Work required: Check each line of the entries below for the word "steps", then report how many have it, with no other words.

(Items from a dataset)
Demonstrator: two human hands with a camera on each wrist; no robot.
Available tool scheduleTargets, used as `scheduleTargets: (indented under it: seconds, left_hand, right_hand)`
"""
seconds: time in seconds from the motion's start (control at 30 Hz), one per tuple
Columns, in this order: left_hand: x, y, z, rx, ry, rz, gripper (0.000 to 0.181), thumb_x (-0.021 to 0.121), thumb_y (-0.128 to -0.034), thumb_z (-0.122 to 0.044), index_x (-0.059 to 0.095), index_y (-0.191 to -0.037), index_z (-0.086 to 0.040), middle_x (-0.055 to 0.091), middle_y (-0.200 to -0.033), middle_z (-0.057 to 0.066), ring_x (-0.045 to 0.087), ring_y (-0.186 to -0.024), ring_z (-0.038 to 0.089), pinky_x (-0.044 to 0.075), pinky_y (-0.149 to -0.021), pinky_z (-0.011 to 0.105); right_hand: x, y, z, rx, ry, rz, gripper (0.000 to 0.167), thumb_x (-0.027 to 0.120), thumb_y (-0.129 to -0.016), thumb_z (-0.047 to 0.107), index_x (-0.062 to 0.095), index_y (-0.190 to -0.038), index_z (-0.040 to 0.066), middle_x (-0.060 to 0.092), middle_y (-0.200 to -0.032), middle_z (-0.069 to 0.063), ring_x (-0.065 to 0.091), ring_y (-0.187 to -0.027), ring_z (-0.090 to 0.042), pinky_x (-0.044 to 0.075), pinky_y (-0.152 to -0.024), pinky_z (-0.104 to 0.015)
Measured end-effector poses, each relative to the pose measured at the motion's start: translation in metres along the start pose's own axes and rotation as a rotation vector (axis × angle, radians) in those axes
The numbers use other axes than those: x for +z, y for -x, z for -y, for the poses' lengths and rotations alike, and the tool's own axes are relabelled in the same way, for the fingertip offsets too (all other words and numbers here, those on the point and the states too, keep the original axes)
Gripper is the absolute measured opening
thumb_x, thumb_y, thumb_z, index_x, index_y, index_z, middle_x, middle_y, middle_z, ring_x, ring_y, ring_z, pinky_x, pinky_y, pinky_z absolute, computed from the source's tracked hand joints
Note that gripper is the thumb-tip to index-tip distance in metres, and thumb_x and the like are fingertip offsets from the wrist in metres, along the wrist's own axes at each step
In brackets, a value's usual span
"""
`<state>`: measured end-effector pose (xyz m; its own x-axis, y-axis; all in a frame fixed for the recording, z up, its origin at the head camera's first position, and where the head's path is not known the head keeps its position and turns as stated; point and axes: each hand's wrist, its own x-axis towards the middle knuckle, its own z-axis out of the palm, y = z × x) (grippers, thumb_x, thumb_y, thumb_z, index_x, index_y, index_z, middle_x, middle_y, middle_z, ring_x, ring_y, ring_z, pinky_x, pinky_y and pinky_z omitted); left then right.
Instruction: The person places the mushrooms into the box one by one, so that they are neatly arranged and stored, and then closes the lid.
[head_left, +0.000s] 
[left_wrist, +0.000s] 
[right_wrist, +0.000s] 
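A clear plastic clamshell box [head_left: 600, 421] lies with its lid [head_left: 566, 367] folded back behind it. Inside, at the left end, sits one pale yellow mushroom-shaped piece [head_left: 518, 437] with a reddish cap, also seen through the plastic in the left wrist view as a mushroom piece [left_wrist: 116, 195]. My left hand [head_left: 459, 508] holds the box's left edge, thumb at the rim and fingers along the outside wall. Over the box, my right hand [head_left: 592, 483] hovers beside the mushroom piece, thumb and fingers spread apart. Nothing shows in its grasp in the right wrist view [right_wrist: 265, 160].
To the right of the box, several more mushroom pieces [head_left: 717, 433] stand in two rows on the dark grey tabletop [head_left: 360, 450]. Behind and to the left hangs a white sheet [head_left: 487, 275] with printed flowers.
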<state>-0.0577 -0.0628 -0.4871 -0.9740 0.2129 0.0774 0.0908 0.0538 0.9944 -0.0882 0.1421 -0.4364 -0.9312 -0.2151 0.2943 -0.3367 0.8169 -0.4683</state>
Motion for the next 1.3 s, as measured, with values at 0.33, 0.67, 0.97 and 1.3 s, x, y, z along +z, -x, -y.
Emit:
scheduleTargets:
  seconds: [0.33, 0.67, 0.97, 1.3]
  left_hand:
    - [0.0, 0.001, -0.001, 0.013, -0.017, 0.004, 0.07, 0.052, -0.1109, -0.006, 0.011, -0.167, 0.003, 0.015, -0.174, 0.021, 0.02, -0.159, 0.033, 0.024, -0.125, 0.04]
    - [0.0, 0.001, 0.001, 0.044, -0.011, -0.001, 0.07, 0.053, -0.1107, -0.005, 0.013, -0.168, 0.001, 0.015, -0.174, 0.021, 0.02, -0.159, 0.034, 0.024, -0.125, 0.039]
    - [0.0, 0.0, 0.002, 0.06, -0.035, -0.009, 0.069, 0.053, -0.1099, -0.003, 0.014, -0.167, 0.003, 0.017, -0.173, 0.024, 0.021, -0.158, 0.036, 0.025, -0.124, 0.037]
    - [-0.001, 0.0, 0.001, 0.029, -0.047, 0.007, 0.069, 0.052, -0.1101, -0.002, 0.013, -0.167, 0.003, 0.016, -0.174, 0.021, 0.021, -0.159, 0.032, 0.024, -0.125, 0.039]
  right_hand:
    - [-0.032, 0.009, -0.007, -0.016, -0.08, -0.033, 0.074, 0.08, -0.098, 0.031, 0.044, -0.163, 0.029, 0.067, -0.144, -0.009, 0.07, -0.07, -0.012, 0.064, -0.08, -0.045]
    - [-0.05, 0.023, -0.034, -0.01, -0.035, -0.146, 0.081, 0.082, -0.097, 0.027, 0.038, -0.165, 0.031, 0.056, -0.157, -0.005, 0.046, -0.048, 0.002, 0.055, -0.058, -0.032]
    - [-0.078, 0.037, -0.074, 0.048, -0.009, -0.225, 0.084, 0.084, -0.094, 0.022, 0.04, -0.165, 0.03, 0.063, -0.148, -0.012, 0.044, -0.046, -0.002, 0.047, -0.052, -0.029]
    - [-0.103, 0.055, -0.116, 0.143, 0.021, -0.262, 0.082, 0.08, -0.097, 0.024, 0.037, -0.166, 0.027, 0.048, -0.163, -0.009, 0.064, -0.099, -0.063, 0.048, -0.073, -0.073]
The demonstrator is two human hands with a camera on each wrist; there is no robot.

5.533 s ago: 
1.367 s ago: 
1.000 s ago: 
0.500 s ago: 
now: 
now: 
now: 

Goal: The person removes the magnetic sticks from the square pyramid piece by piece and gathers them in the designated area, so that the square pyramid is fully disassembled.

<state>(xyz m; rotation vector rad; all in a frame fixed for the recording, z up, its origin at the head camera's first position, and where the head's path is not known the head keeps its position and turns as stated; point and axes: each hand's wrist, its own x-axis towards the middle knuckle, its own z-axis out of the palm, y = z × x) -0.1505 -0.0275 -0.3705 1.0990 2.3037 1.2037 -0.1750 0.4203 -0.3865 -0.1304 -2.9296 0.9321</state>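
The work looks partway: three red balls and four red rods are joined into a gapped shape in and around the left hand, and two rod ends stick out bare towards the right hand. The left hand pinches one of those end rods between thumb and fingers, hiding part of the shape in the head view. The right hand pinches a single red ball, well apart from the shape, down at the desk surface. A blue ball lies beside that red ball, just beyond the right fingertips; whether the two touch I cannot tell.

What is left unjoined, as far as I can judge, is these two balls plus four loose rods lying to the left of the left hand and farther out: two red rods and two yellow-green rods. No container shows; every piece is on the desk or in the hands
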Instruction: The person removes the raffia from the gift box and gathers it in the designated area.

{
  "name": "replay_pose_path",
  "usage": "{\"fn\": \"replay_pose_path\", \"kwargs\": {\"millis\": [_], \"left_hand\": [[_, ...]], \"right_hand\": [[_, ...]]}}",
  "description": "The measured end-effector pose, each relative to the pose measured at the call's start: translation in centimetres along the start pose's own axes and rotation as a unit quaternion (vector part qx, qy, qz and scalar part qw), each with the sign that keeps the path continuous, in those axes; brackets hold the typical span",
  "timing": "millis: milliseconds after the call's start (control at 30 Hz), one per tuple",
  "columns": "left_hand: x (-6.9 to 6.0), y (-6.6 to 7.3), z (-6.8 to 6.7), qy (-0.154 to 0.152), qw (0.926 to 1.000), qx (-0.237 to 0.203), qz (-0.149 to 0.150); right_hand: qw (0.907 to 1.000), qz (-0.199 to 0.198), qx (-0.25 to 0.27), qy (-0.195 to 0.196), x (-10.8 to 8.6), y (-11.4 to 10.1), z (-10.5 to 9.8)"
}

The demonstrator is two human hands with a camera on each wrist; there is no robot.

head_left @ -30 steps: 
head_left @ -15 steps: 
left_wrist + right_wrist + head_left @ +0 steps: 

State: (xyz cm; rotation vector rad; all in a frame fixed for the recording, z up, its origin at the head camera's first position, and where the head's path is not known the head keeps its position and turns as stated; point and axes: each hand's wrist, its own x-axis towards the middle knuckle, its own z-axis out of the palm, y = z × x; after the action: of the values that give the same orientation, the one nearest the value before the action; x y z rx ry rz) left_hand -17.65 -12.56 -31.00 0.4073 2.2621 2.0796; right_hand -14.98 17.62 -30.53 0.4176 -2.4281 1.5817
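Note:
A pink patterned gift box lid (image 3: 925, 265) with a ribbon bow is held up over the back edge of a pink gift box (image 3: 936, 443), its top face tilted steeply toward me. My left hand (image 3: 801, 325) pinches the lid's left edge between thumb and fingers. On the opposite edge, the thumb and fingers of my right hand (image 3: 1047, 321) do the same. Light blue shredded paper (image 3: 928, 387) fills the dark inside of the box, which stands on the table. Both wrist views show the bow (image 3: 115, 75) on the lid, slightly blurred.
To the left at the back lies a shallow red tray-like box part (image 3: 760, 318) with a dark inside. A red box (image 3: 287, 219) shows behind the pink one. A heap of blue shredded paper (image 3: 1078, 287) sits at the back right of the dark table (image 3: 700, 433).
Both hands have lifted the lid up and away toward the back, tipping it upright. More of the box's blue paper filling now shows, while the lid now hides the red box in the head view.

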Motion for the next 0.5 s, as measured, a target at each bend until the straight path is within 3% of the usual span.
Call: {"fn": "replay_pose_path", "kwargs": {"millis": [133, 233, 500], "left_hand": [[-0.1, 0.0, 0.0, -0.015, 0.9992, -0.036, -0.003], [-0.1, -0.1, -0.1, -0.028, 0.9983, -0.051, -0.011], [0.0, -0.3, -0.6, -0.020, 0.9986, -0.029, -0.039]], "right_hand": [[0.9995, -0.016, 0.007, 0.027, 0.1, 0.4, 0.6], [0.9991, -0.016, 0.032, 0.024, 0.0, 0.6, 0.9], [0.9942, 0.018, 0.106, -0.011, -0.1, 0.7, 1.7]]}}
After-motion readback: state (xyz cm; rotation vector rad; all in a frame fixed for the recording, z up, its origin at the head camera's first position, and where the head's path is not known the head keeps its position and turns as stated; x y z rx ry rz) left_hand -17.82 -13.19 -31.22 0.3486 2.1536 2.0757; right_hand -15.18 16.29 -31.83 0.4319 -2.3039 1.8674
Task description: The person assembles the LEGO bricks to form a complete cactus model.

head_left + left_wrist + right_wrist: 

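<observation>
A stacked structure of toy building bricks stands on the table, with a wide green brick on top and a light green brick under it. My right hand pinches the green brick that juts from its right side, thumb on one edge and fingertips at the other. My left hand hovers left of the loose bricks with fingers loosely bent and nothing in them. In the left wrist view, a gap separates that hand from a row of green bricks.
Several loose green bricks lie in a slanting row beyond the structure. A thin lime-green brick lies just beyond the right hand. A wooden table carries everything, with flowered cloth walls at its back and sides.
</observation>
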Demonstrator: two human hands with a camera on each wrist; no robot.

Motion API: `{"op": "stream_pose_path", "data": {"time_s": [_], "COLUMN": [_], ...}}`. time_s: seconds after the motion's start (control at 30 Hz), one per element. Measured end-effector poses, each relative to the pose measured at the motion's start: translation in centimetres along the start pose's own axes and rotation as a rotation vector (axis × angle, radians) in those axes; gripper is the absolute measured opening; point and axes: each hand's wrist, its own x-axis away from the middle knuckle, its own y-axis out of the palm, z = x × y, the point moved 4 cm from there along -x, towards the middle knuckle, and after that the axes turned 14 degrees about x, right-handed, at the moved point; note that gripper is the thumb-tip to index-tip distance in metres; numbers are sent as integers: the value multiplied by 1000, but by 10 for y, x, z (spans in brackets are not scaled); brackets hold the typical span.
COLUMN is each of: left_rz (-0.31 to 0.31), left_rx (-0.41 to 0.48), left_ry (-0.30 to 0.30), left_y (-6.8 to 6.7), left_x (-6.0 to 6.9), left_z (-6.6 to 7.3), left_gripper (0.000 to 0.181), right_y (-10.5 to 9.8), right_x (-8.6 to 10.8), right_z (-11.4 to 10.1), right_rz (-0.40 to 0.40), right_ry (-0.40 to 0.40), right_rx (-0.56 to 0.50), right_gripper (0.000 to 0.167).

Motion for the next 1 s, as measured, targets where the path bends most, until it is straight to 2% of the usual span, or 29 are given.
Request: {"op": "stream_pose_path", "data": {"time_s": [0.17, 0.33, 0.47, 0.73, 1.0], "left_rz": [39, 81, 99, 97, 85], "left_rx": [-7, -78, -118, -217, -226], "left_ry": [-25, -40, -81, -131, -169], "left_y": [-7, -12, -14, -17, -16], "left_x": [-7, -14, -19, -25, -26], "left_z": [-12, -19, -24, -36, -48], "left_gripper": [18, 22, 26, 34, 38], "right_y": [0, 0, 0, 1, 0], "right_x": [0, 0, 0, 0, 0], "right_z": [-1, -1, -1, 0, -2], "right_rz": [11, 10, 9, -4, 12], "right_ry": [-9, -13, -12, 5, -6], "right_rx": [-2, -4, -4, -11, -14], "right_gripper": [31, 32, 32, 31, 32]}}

Response to the task: 3